While specific language has been used to describe the disclosure, any limitations arising on account of the same are not intended. As would be apparent to a person in the art, various working modifications may be made to the method in order to implement the inventive concept as taught herein.

The drawings and the forgoing description give examples of embodiments. Those skilled in the art will appreciate that one or more of the described elements may well be combined into a single functional element. Alternatively, certain elements may be split into multiple functional elements. Elements from one embodiment may be added to another embodiment. For example, orders of processes described herein may be changed and are not limited to the manner described herein.

Moreover, the actions of any flow diagram need not be implemented in the order shown; nor do all of the acts necessarily need to be performed. Also, those acts that are not dependent on other acts may be performed in parallel with the other acts. The scope of embodiments is by no means limited by these specific examples. Numerous variations, whether explicitly given in the specification or not, such as differences in structure, dimension, and use of material, are possible. The scope of embodiments is at least as broad as given by the following claims.
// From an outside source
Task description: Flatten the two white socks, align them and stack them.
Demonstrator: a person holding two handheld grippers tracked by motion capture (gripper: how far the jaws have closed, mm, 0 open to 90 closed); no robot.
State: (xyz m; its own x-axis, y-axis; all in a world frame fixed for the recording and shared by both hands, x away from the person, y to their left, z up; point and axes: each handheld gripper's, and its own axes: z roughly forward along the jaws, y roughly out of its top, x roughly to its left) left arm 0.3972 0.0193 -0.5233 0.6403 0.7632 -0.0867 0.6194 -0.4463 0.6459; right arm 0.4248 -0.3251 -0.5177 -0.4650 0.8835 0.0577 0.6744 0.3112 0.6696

Benefits, other advantages, and solutions to problems have been described above with regard to specific embodiments. However, the benefits, advantages, solutions to problems, and any component(s) that may cause any benefit, advantage, or solution to occur or become more pronounced are not to be construed as a critical, required, or essential feature or component of any or all the claims.

The foregoing description of the specific embodiments will so fully reveal the general nature of the embodiments herein that others can, by applying current knowledge, readily modify and adapt for various applications such specific embodiments without departing from the generic concept, and, therefore, such adaptations and modifications should and are intended to be comprehended within the meaning and range of equivalents of the disclosed embodiments. It is to be understood that the phraseology or terminology employed herein is for the purpose of description and not of limitation. Therefore, while the embodiments herein have been described in terms of at least one embodiment, those skilled in the art will recognize that the embodiments herein can be practiced with modification within the spirit and scope of the embodiments as described herein.